Ground-based contrail observations: comparisons with flight telemetry and contrail model estimates

Low, Jade; Teoh, Roger; Ponsonby, Joel; Gryspeerdt, Edward; Shapiro, Marc; Stettler, Marc

doi:https://doi.org/10.5194/egusphere-2024-1458

Preprints

https://doi.org/10.5194/egusphere-2024-1458

Preprints

05 Jun 2024

| 05 Jun 2024

Ground-based contrail observations: comparisons with flight telemetry and contrail model estimates

Jade Low, Roger Teoh, Joel Ponsonby, Edward Gryspeerdt, Marc Shapiro, and Marc Stettler

Abstract. Observations of contrail are vital for improving understanding of contrail formation and lifecycle, informing models, and assessing contrail mitigation strategies. Ground-based cameras offer a cost-effective means to observe the formation and evolution of young contrails and can be used to assess the accuracy of existing models.
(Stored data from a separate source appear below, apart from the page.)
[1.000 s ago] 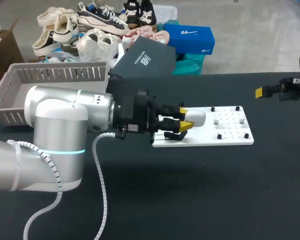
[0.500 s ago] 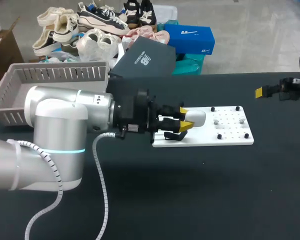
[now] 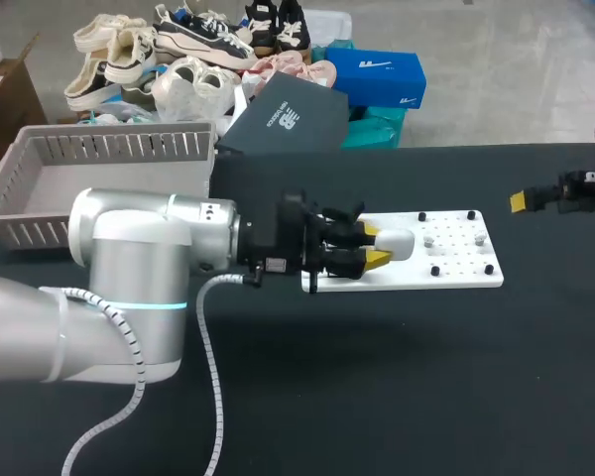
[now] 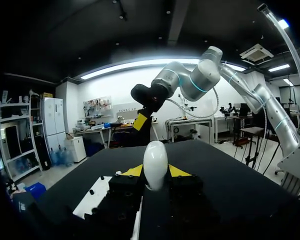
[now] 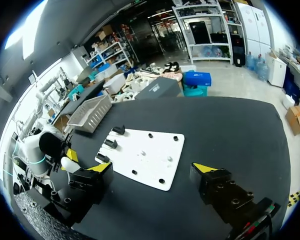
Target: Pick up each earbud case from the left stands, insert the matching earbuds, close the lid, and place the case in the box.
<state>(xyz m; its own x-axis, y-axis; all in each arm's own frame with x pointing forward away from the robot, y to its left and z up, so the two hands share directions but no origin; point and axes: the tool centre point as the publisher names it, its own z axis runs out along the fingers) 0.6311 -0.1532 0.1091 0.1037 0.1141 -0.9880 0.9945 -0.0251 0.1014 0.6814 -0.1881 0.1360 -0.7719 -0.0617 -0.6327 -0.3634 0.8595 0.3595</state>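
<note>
Earbud case (image 4: 155, 165) between left fingers (image 4: 132, 171)

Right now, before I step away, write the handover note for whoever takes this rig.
Left gripper: shut on the white earbud case, at the left end of the white board. I cannot tell whether the case is off its stand.
Right gripper: open and empty, near the table's right edge.
Grey basket: back left of the table, with no case visible in it.
Done: one case gripped.
Left: earbuds in, lid closed, case into the basket.
</note>
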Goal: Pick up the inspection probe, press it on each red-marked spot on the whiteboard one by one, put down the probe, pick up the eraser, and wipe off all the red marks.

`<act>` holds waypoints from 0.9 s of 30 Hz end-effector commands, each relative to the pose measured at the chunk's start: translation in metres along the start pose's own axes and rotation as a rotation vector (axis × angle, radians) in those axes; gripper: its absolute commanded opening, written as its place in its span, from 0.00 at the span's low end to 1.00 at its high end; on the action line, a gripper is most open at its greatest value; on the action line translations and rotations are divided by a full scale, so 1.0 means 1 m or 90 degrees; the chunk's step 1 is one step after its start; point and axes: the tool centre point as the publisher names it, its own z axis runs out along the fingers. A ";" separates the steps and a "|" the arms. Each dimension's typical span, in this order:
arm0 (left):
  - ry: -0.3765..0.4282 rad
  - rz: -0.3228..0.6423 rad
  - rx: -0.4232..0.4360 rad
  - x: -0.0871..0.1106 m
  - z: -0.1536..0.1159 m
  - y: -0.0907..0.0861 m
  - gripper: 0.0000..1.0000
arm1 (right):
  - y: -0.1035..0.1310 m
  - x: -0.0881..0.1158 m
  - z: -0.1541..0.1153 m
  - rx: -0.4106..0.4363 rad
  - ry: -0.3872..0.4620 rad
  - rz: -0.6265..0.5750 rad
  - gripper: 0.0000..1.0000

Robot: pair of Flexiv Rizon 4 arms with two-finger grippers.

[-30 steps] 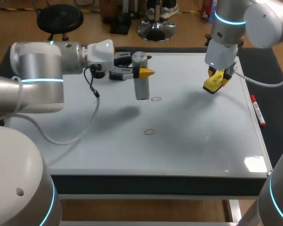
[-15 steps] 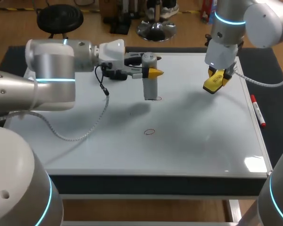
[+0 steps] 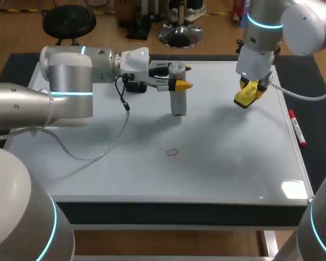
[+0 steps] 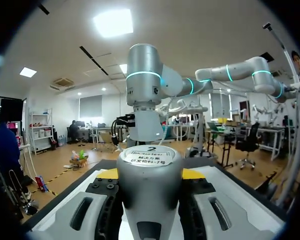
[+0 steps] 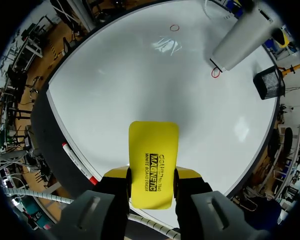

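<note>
Over whiteboard (image 3: 223, 163): level left pincer (image 3: 177, 82) tight on upright probe (image 3: 177, 102), right pincer (image 3: 248, 93) on eraser (image 5: 153, 160).

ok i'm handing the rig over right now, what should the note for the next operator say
Left gripper: shut on the probe, which stands upright with its base at the far mark on the whiteboard.
Right gripper: shut on the eraser, held above the board's right part.
Near mark: uncovered, toward the front edge.
Done: probe picked up and set on the far mark; eraser already in hand.
Left: probably press the near mark, put the probe down, then wipe both marks.
</note>
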 end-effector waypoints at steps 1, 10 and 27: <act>0.010 -0.002 0.000 -0.009 0.005 0.005 0.00 | -0.001 0.000 -0.001 0.001 0.002 -0.001 0.00; 0.017 -0.004 -0.001 -0.011 0.007 0.011 0.00 | -0.001 0.000 -0.001 0.001 0.002 -0.001 0.00; 0.024 -0.006 -0.009 -0.011 0.006 0.020 0.00 | -0.001 0.000 -0.001 0.001 0.002 -0.001 0.00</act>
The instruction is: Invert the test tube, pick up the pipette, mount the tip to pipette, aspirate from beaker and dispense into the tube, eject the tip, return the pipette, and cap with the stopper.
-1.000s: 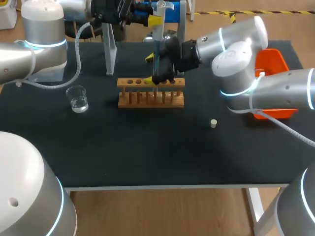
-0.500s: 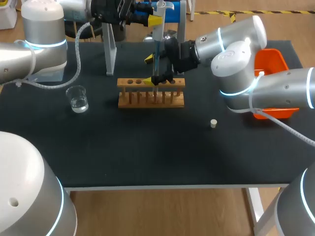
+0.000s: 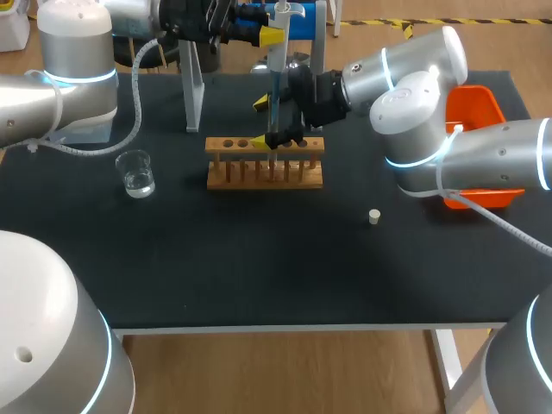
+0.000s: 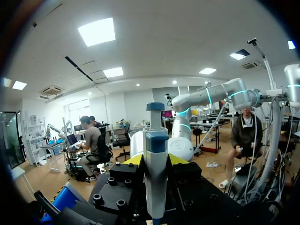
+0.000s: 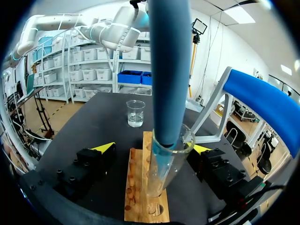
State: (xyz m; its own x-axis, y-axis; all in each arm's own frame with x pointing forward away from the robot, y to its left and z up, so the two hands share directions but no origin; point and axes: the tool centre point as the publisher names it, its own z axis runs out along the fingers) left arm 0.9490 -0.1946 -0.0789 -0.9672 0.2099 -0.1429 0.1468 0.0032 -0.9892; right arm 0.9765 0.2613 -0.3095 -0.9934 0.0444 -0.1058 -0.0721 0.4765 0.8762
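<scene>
The left gripper (image 4: 155, 160) is clamped on the pipette (image 4: 155, 136): the black fingers press its white body from both sides, with the yellow tips just behind it. The left arm comes in from the left and runs along the far edge of the table, holding the pipette upright and high above the wooden rack (image 3: 264, 162). The pipette's blue lower end points straight down and reaches into the mouth of the test tube (image 5: 161, 173).

The tube stands upright, mouth up, in a hole toward the middle of the rack. The right gripper (image 5: 153, 147) straddles it with its fingers spread wide. The tube lies between them, and a clear gap shows on at least one side, so the gripper has no grip on the glass. The right arm comes in from the right with a bent elbow. Its wrist reaches across the far side of the rack, angled down toward the tube.

Beyond the rack in the right wrist view, and well to the rack's left in the head view, is the beaker (image 3: 136, 172), which holds a little clear liquid. The small pale stopper (image 3: 374, 216) lies alone on the table, nearer the front and to the right of the rack. A grey stand (image 3: 193, 86) with a blue top rises behind the rack. An orange bin (image 3: 479, 112) sits at the right edge behind the right arm. All of this rests on a black table (image 3: 259, 259).
</scene>
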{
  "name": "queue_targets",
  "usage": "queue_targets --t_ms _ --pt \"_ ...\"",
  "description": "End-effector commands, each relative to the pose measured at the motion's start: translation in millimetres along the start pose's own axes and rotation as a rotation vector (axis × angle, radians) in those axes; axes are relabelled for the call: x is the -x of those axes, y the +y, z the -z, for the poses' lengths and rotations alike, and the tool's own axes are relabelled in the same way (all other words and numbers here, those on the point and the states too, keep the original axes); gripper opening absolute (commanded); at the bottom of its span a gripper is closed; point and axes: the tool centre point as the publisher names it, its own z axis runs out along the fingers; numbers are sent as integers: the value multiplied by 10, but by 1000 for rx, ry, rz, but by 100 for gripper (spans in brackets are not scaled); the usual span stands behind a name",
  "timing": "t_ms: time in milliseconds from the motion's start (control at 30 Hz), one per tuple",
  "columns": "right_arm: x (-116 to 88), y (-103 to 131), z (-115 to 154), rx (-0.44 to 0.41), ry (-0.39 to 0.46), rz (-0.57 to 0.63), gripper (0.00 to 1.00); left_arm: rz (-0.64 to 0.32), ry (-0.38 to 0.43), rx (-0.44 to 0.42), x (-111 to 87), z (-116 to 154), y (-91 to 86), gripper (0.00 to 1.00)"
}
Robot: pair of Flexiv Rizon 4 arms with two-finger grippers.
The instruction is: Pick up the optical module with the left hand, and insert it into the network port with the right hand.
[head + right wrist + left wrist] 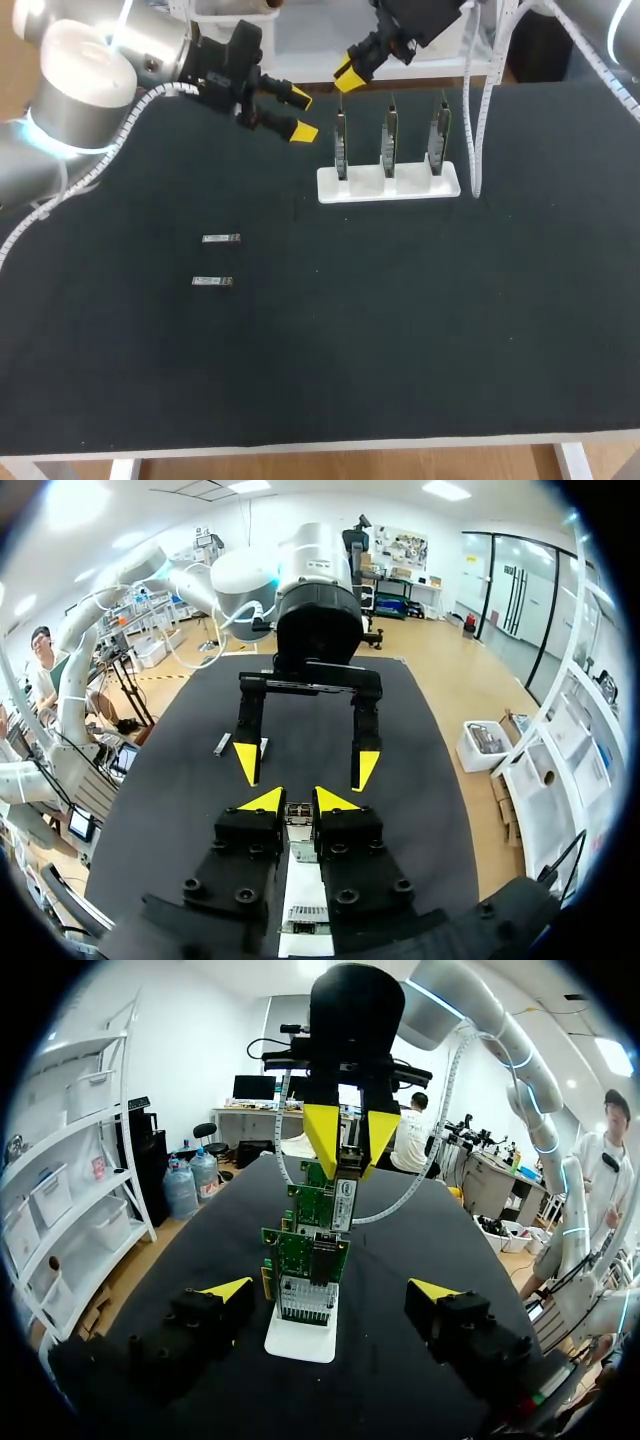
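My right gripper hangs over the leftmost of three upright green cards in a white stand. It is shut on a slim silver optical module, which points down at that card's dark port. From the right wrist view the module shows between the yellow tips. My left gripper is open and holds nothing, a little left of the stand and level with the cards. Two more modules lie flat on the black mat at the left.
A white cable hangs from my right arm beside the stand's right end. The black mat covers the table, with bare room in front of the stand and to the right.
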Motion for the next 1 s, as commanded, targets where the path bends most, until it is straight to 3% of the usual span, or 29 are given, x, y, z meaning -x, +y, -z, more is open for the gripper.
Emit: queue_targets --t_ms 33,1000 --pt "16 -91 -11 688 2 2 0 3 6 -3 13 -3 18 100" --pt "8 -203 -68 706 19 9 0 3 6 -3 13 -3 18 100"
Here, we develop a methodology to track and analyse contrails from ground-based cameras, comparing these observations against simulations from the contrail cirrus prediction model (CoCiP) with actual flight trajectories. The ground-based contrail observations consist of 14 h of video footage recorded on five different days over Central London, capturing a total of 1,619 flight waypoints from 283 unique flights. Our results suggest that the best agreement between the observed and simulated contrail formation occurs at around 35,000–40,000 feet and at temperatures at least 10 K below the Schmidt-Appleman Criterion threshold temperature (T_SAC). Conversely, the largest discrepancies occurred when contrails are formed below 30,000 feet and at temperatures within 2.5 K of T_SAC. On average, the simulated contrail width is 17.5 % smaller than the observed geometric width. This discrepancy could be caused by the underestimation of sub-grid scale wind shear and turbulent mixing in the simulation, and model representation of the contrail cross-sectional shape. Overall, these findings demonstrate the capability of ground-based cameras to inform weather and contrail model development when combined with flight telemetry.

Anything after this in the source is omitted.